En Hongrie, le pouvoir bascule depuis que Viktor Orbán a reconnu sa défaite aux législatives face à Péter Magyar, chef du parti Tisza. Les résultats partiels publiés dimanche donnent à l’opposition une majorité très nette, qui met fin à s’emparer des années de domination du Fidesz.
Le examen fait rupture, car Tisza obtiendrait 138 sièges sur 199, tandis que le Fidesz tomberait à 55 sièges, d’après les résultats officiels presque complets. Viktor Orbán a félicité son adversaire, alors que Péter Magyar, présenté comme un conservateur pro-européen, revendique une alternance politique majeure.
Ce que disent les faits
Le renversement intervient au terme d’une participation décrite comme très élevée, dans un contexte où une partie de l’opposition s’est concentrée derrière Péter Magyar afin d’éviter la dispersion des voix. Cette stratégie a compté, parce que le système électoral hongrois donne un poids important aux circonscriptions majoritaires.

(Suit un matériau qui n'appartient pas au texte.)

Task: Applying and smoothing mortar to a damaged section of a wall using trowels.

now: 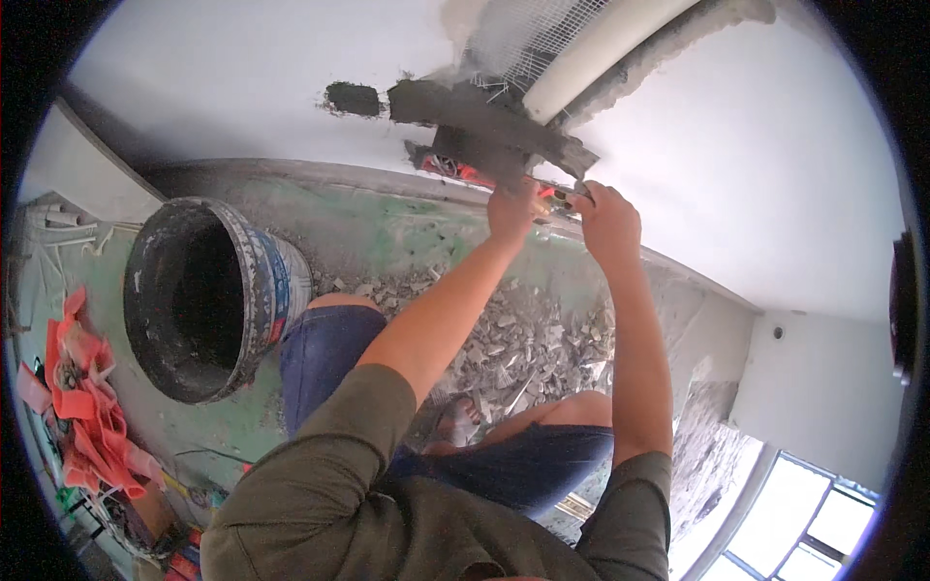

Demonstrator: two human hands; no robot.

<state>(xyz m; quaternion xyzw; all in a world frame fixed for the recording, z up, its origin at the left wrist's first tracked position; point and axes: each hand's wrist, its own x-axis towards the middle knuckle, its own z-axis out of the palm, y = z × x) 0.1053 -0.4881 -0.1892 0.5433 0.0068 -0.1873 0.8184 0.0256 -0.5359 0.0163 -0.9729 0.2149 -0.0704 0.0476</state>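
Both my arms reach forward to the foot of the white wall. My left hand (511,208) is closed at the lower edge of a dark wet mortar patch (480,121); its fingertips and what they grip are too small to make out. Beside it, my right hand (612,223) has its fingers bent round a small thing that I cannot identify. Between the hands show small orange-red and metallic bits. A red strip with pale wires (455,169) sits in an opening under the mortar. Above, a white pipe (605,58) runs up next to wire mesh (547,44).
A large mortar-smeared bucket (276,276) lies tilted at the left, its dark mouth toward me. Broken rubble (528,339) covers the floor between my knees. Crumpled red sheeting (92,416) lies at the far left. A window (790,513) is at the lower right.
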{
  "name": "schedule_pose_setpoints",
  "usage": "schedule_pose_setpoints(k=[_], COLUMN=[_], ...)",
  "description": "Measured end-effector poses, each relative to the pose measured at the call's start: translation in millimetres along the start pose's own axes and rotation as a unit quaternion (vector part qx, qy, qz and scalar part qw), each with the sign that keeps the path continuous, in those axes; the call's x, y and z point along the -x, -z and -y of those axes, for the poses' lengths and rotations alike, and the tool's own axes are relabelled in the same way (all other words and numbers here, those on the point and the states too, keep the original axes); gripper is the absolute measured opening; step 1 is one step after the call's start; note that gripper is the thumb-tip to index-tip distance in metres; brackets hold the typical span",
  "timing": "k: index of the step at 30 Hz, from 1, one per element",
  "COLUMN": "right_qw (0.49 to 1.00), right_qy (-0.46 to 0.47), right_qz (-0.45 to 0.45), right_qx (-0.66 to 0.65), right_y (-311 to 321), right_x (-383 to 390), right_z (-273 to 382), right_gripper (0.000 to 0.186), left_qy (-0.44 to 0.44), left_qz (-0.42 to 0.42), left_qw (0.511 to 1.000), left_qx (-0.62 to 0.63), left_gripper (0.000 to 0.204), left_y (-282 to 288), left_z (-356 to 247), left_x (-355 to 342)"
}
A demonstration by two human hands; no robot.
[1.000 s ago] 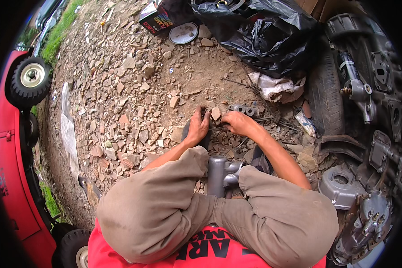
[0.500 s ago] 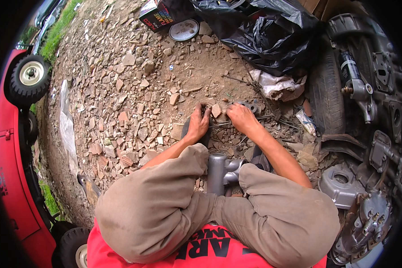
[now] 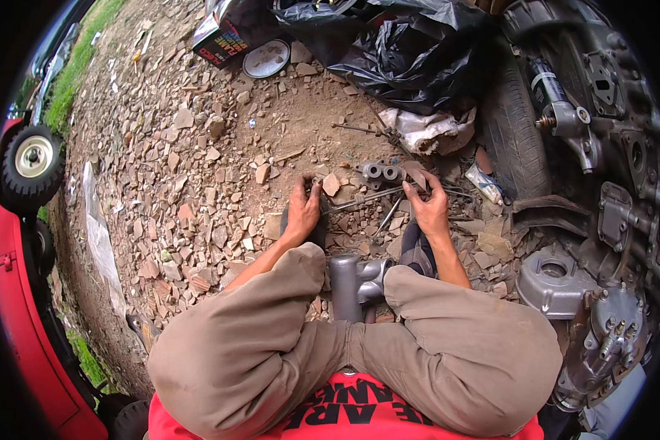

Depuis 2010, Viktor Orbán dirigeait la Hongrie presque sans partage, ce qui rend cette défaite politiquement historique. Plusieurs médias soulignent que la campagne de Péter Magyar a mis en avant une ligne plus pro-européenne et la promesse d’un changement institutionnel.
Pourquoi ce résultat compte
Cette victoire pourrait donner à Péter Magyar une marge d’action large au Parlement, y compris pour remettre en cause l’architecture politique installée par le Fidesz au fil des années. Le résultat a aussi une portée européenne, puisque la Hongrie d’Orbán occupe une place singulière au sein de l’Union européenne sur les questions d’État de droit, de Russie et d’intégration communautaire.
Pour un lecteur français, l’information essentielle reste simple : le Premier ministre sortant admet sa défaite, et un dirigeant de centre droit, pro-européen, s’impose avec une avance suffisamment forte pour ouvrir une nouvelle séquence politique en Hongrie.
La Hongrie ouvre une alternance politique nette ce dimanche.